PROMPT: Take every line from the listing below that contains "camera".

SUPPLIED MATERIAL:
◆ ◆ ◆
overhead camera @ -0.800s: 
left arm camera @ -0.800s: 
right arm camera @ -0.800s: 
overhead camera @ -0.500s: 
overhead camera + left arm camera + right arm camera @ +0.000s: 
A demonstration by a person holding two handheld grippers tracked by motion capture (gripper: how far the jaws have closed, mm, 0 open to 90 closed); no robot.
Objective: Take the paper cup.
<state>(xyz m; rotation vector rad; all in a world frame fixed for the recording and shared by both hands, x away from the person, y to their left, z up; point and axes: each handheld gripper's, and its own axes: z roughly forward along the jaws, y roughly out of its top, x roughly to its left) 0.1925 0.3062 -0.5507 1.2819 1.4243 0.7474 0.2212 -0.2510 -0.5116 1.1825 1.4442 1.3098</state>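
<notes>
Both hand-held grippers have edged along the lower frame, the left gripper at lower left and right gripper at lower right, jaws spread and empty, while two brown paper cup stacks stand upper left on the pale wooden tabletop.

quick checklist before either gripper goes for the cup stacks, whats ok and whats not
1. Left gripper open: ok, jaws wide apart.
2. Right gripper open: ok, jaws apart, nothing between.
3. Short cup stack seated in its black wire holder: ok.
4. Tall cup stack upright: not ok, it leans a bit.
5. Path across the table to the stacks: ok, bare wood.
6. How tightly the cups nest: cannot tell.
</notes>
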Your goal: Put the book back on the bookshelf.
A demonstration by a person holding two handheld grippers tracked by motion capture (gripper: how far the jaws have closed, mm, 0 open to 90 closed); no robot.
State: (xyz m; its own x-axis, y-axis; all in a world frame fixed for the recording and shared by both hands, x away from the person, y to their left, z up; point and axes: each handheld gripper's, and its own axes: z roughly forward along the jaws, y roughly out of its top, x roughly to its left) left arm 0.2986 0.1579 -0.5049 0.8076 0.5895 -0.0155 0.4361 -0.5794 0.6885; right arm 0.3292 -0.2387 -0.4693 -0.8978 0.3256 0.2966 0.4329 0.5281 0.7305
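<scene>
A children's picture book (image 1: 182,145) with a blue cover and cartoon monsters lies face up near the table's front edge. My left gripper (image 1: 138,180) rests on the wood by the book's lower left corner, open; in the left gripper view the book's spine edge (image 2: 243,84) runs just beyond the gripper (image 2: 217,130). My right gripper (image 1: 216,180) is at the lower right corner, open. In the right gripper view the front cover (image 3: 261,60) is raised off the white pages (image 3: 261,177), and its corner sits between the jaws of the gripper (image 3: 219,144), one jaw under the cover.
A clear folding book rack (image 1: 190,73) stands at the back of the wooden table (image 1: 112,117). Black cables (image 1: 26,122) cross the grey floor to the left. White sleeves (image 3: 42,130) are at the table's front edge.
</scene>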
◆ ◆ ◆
ANSWER TO THIS PROBLEM:
overhead camera @ -0.800s: 
left arm camera @ -0.800s: 
right arm camera @ -0.800s: 
overhead camera @ -0.500s: 
overhead camera + left arm camera + right arm camera @ +0.000s: 

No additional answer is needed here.